• _What is being asked_: Pull out from the material below all lines with "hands".

• _Dataset extract_:

——

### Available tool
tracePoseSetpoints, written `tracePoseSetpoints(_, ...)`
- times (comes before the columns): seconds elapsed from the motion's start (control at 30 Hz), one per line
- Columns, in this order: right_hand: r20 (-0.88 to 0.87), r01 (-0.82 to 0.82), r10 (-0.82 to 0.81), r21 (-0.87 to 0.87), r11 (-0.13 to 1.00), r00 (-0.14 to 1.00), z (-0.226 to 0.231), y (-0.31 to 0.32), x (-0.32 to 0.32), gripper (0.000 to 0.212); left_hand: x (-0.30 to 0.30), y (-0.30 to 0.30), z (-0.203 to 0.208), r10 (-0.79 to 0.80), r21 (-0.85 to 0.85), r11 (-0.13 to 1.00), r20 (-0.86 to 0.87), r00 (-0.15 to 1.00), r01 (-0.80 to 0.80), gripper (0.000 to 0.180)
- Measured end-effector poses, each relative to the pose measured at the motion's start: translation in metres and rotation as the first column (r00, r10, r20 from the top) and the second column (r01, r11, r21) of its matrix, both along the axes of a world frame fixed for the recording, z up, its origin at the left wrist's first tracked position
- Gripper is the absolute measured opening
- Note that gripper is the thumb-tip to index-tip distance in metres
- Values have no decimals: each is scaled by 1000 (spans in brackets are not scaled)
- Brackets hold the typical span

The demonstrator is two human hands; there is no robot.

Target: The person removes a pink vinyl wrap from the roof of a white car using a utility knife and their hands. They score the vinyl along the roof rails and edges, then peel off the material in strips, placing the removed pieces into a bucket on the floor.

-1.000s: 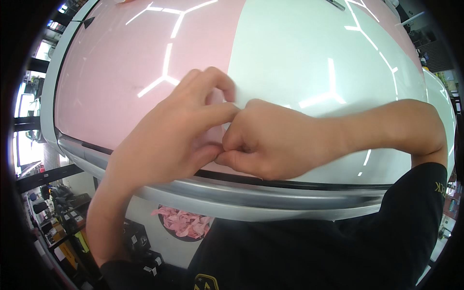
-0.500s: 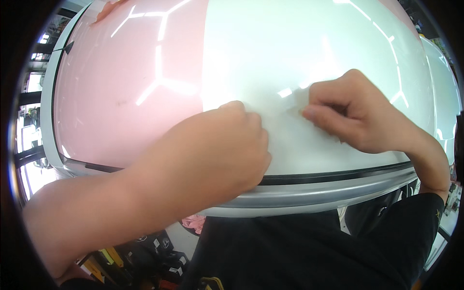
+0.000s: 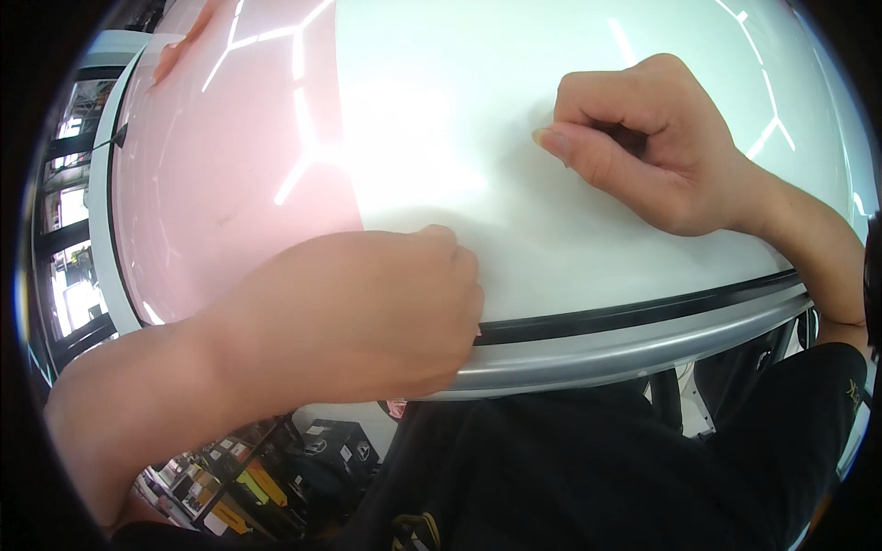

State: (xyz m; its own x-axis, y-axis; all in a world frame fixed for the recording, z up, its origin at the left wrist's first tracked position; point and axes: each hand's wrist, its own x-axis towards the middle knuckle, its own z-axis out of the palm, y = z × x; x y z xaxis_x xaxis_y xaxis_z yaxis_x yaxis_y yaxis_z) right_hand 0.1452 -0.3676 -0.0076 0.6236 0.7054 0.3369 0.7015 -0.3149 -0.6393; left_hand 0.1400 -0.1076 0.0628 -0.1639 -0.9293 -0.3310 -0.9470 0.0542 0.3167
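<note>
Before me curves a glossy vehicle roof (image 3: 514, 262), pale white on the right, with a pink sheet-like covering (image 3: 216, 147) over its left part. My left hand (image 3: 377, 303) is closed, knuckles up, low over the roof's near edge beside the end of the pink part. Its fingertips are hidden beneath it, and so is anything they hold. Over the white part, my right hand (image 3: 643, 147) is closed too, fingers curled and thumb pressed toward the forefinger. I cannot make out what it grips, if anything. A soft shadow lies under it on the roof.
A black strip (image 3: 634, 308) and a silver rail (image 3: 588, 354) run along the roof's near edge, close to my body. A loose orange-pink flap (image 3: 184, 46) lifts at the far left. Below, a black box (image 3: 335, 445) stands near a shelf with yellow items (image 3: 262, 482).
My right hand has moved up and away over the white part. The left hand has shifted a little left and nearer the roof's edge. The view has turned slightly.
</note>
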Motion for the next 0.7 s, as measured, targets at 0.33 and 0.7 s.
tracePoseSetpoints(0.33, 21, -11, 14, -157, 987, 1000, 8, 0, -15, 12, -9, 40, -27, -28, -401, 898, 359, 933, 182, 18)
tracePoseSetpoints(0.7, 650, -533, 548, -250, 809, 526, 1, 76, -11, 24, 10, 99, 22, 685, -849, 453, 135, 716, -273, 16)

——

• _Task output_:
The demonstrator is two human hands; there is no robot.
Target: The person removes a pink vinyl wrap from the roof of a white car using a utility knife and their hands. They score the vinyl along the roof rails and edges, then peel off the material in strips, placing the removed pieces into a bucket on the floor.

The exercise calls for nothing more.